== SUPPLIED MATERIAL

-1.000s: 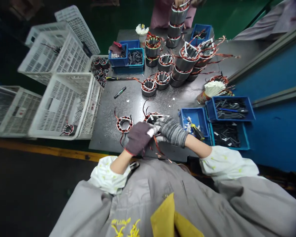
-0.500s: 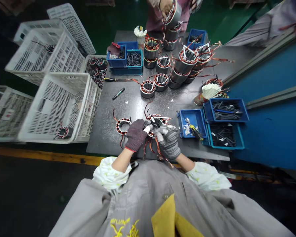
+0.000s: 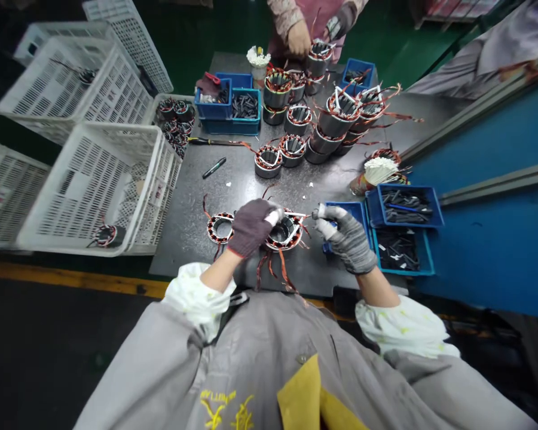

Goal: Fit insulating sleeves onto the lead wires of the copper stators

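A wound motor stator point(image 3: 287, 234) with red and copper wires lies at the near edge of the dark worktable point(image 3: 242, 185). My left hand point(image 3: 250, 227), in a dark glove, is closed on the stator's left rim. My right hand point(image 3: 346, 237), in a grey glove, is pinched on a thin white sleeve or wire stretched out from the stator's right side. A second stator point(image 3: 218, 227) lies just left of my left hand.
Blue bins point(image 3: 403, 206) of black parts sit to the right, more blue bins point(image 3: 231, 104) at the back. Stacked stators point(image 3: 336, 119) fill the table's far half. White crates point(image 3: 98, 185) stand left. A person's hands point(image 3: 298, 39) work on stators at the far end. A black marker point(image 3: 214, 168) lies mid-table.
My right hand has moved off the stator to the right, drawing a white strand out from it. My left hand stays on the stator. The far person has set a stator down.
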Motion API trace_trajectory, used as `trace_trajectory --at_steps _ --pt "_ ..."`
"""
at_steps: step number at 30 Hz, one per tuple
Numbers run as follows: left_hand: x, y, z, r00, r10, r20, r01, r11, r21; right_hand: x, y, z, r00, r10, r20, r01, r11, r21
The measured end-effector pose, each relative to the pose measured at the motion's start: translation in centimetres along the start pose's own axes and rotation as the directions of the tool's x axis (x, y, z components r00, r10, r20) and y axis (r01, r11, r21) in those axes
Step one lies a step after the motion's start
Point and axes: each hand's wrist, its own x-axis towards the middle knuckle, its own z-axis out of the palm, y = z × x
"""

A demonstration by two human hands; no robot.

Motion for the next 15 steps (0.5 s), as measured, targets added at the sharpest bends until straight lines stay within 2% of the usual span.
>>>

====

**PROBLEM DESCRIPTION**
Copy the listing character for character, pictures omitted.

**ANSWER FOR THIS EXERCISE**
-1.000s: 
-0.500s: 
+0.000s: 

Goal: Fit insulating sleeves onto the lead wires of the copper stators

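A wound motor stator point(image 3: 287, 234) with red and copper wires lies at the near edge of the dark worktable point(image 3: 242, 185). My left hand point(image 3: 250, 227), in a dark glove, is closed on the stator's left rim. My right hand point(image 3: 346, 237), in a grey glove, is pinched on a thin white sleeve or wire stretched out from the stator's right side. A second stator point(image 3: 218, 227) lies just left of my left hand.
Blue bins point(image 3: 403, 206) of black parts sit to the right, more blue bins point(image 3: 231, 104) at the back. Stacked stators point(image 3: 336, 119) fill the table's far half. White crates point(image 3: 98, 185) stand left. A person's hands point(image 3: 298, 39) work on stators at the far end. A black marker point(image 3: 214, 168) lies mid-table.
My right hand has moved off the stator to the right, drawing a white strand out from it. My left hand stays on the stator. The far person has set a stator down.
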Motion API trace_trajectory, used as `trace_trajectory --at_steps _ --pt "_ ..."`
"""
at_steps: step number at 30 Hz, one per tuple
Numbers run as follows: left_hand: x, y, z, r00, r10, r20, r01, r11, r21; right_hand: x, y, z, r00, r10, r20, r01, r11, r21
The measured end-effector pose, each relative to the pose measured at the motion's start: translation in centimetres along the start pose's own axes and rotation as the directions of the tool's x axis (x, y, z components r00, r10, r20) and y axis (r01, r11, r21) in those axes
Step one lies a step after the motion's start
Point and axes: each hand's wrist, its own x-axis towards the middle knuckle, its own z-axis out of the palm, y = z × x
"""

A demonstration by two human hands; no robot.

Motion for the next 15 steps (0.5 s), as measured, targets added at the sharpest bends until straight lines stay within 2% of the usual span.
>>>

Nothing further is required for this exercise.